**EXERCISE REQUIREMENTS**.
Write out again, exactly, the lines below starting at the one with "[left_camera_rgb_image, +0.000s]" and ending at the one with "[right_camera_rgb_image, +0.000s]".

**RECORDS FOR THE TASK**.

§

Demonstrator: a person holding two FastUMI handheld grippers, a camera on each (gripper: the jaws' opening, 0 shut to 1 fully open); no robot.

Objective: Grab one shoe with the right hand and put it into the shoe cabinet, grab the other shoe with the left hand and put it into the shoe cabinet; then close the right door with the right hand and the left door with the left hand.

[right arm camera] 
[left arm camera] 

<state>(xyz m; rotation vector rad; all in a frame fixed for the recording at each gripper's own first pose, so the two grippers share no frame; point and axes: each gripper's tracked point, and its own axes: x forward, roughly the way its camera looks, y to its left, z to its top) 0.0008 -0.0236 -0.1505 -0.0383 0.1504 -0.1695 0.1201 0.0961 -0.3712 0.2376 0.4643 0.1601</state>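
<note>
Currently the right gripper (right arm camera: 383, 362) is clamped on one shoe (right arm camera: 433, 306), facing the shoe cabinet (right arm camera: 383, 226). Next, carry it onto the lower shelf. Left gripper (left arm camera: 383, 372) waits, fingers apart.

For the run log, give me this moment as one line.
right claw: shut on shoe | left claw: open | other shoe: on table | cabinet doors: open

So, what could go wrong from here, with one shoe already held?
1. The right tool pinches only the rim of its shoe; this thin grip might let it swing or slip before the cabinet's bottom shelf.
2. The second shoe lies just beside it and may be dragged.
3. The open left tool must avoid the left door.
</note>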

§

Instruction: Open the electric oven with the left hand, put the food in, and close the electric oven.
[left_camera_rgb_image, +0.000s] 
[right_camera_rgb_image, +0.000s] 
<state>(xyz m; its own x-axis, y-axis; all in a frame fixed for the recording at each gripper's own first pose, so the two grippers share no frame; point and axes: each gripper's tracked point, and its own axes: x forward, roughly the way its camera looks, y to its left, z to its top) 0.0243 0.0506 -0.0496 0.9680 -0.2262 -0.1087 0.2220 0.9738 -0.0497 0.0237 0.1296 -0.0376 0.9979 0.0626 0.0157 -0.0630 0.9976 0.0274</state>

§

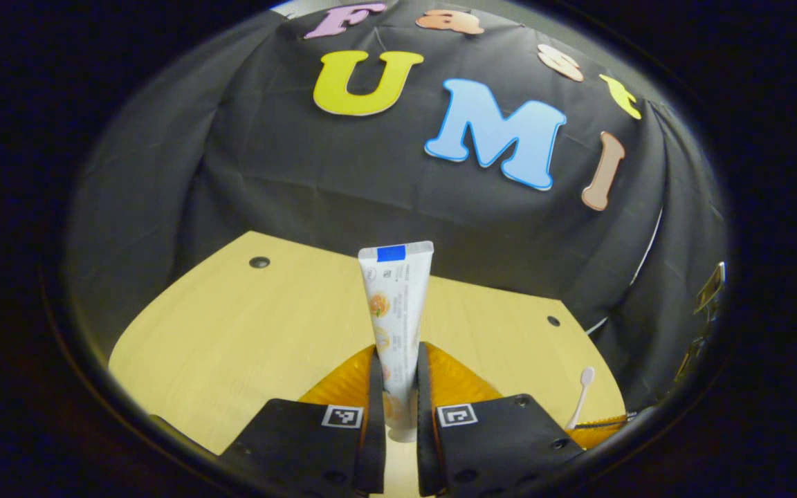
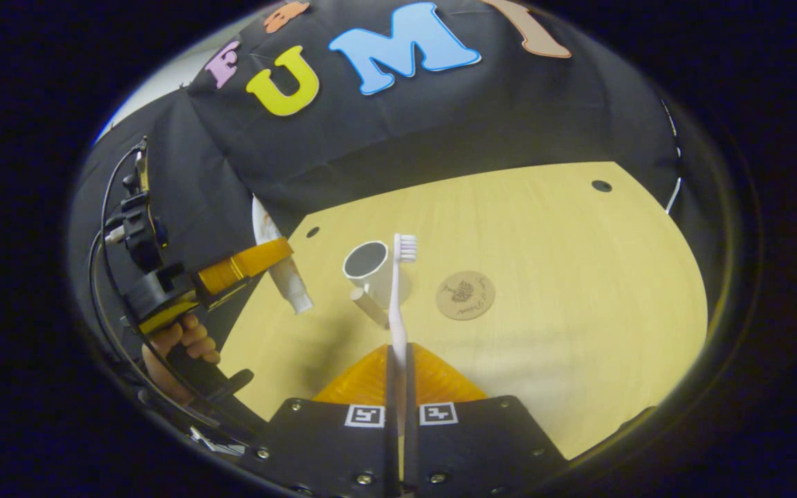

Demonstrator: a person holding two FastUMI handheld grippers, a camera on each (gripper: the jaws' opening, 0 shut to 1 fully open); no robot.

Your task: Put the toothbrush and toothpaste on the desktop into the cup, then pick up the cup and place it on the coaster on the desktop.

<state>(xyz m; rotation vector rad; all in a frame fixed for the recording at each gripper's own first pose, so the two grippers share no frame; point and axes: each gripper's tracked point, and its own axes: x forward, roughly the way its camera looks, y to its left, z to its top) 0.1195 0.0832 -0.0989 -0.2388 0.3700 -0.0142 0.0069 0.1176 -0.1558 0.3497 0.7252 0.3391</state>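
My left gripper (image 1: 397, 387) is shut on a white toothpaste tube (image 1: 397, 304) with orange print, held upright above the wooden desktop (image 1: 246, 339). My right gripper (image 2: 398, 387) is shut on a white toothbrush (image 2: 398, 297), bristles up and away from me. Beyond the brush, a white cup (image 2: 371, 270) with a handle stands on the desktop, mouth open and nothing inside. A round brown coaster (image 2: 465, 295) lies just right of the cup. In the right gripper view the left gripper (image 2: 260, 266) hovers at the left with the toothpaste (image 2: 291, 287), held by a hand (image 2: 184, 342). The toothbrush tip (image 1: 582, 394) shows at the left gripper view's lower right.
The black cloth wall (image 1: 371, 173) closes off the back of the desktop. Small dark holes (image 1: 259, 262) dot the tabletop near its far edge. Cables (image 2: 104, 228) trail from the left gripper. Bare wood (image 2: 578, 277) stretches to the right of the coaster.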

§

**THE ANSWER**.
[left_camera_rgb_image, +0.000s] 
[right_camera_rgb_image, +0.000s] 

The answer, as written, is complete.